◆ Task to carry out: Return, word for word, only the lines of the data below that lie between the line with "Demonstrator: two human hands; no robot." and the line with "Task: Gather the", those two lines included.
-- Opening Marker --
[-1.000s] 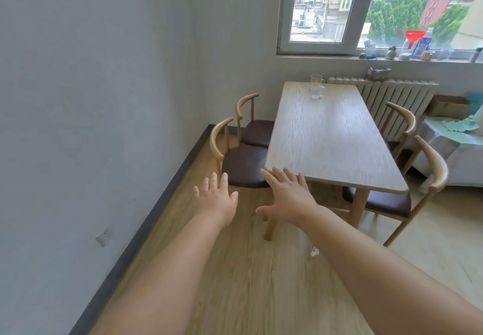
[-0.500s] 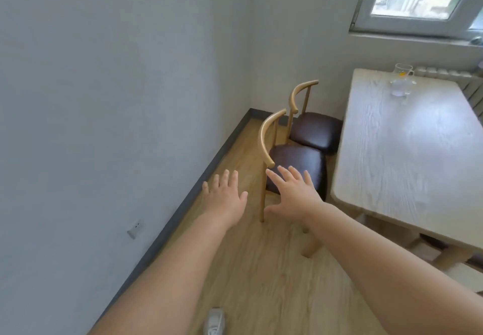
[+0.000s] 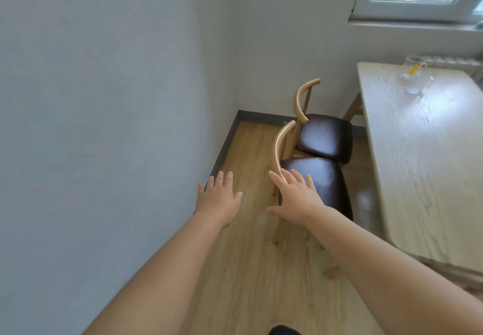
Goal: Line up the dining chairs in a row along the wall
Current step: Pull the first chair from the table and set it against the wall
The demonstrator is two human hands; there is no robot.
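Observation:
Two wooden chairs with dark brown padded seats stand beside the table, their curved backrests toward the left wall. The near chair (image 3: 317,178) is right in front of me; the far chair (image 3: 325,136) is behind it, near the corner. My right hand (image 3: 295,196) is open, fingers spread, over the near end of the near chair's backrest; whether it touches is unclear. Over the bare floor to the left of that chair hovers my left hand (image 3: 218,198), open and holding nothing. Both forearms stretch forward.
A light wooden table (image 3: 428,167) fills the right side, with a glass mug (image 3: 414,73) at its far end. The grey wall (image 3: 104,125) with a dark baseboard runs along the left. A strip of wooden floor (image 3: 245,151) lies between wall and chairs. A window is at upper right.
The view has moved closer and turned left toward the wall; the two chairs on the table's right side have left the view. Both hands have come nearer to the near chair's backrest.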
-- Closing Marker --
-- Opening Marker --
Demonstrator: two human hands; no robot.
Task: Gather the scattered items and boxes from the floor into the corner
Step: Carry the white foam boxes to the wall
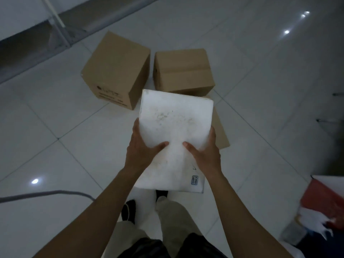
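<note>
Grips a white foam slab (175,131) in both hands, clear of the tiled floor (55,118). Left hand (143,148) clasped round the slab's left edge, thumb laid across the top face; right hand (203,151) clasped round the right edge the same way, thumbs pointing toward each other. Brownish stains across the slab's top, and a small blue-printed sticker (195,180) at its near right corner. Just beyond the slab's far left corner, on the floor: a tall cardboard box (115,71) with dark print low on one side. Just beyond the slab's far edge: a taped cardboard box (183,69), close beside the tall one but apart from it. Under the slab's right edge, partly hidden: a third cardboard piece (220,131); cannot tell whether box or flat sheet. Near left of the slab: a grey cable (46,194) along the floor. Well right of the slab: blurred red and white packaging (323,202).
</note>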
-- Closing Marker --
◆ Worked solution:
Demonstrator: two human hands; no robot.
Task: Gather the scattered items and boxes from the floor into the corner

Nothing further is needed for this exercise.